In 1952, Colonel Ogden Bruton identified a child who was unable to mount a humoral immune response and who experienced repeated serious infections.1 The condition came to be known as Χ-linked agammaglobulinemia after the condition had been mapped to the Χ chromosome in 1986. In 1993, the molecular basis of X-linked agammaglobulinemia was identified as a defect in Bruton’s tyrosine kinase (BTK), an integral mediator of B-cell receptor (BCR) signaling.2
BCR rearrangement is a critical step in B-cell development, and signaling through this pathway plays a central role in B-cell survival, function, and proliferation (Figure).3 In normal B cells, the BCR displays tonic signaling as well as antigen-dependent signaling. Antigen-induced cross-linking of adjacent BCRs results in the phosphorylation of immunotyrosine-based activation motifs on BCR-associated transmembrane proteins CD79a and CD79b by the tyrosine kinases FYN, Lck/Yes-related novel protein tyrosine kinase (LYN), and spleen tyrosine kinase (SYK). SYK further activates phosphoinositide 3-kinase δ (PI3Kδ), catalyzing the conversion of phosphatidylinositol-4,5-bisphosphate (PIP2) to phosphatidylinositol-3,4,5-trisphosphate (PIP3) and recruiting BTK. BTK phosphorylates downstream targets, including phospholipase Cγ2 (PLCγ2). This leads to increased expression of nuclear factor κB (NFκB) and other pathways, promoting increased expression of genes essential to cell activation, proliferation, and survival.3
Antigen-independent, aberrant, or tonic signaling of the BCR has been implicated in the pathogenesis of many B-cell malignancies. Given the nonlethal nature of X-linked agammaglobulinemia and the central role of BTK in BCR signaling, several BTK-specific inhibitors have been evaluated in B-cell malignancies, including LFM-A13, ONO/GS-4059, CC-292, acalabrutinib, and ibrutinib (Imbruvica, Pharmacyclics/Janssen).3 Of these, ibrutinib is the farthest along in development. Herein, we review the key clinical studies of BTK inhibitors in B-cell malignancies. Key phase 3 studies with ibrutinib are listed in Table 1, and results with other BTK inhibitors are listed in Table 2.

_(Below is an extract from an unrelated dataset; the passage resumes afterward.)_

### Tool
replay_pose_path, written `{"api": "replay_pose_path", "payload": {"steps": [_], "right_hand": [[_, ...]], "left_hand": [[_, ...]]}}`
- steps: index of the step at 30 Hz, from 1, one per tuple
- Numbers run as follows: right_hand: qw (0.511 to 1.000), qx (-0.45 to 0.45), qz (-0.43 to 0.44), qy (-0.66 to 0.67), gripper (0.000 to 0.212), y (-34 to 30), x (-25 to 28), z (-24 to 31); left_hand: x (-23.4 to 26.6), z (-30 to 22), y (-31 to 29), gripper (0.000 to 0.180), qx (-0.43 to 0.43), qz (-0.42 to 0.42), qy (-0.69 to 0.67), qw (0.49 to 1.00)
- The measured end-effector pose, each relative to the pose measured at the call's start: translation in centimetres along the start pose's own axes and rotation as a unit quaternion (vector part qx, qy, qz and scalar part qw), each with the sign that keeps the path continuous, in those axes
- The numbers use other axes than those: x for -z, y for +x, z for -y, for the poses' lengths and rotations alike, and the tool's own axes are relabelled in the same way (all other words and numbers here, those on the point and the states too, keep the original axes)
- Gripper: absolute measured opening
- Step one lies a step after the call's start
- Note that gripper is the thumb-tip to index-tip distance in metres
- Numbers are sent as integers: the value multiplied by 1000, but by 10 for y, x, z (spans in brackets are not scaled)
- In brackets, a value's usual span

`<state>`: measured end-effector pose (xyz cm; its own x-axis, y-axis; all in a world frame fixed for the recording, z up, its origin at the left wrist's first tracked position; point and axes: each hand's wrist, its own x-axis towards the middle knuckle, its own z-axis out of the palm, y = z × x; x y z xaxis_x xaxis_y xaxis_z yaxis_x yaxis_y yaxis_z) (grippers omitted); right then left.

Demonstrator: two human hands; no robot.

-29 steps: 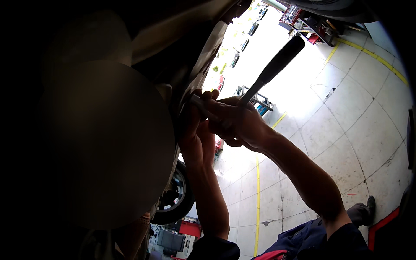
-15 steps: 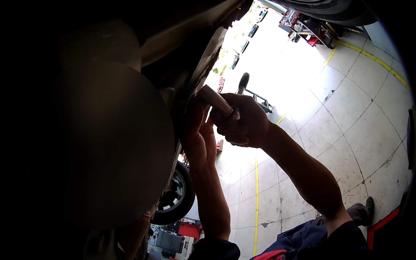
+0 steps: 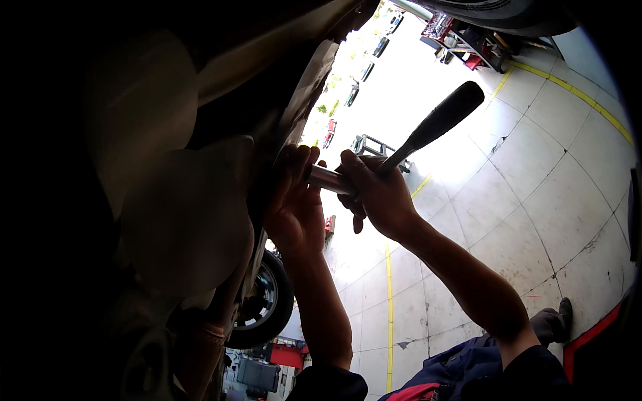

Ibrutinib is an oral, potent, small-molecule agent that binds to the cysteine 481 residue of BTK and selectively and irreversibly inhibits BTK.4 In the first phase 1 study of ibrutinib in chronic lymphocytic leukemia (CLL) and other B-cell malignancies, full occupancy of the BTK binding site was seen at doses that were well tolerated and clinical activity was observed across histologic subtypes, with an overall response rate (ORR) of 60%. The maximum tolerated dose was not reached, and 560 mg daily was selected as the dosage for phase 2 studies.5 Ibrutinib was subsequently evaluated extensively in multiple B-cell malignancies and has been approved by the US Food and Drug Administration (FDA) for relapsed/refractory CLL, CLL with 17p deletion (del[17p]), relapsed/refractory mantle cell lymphoma (MCL), and Waldenström macroglobulinemia (WM). The daily dose is 560 mg for MCL and 420 mg for the other indications.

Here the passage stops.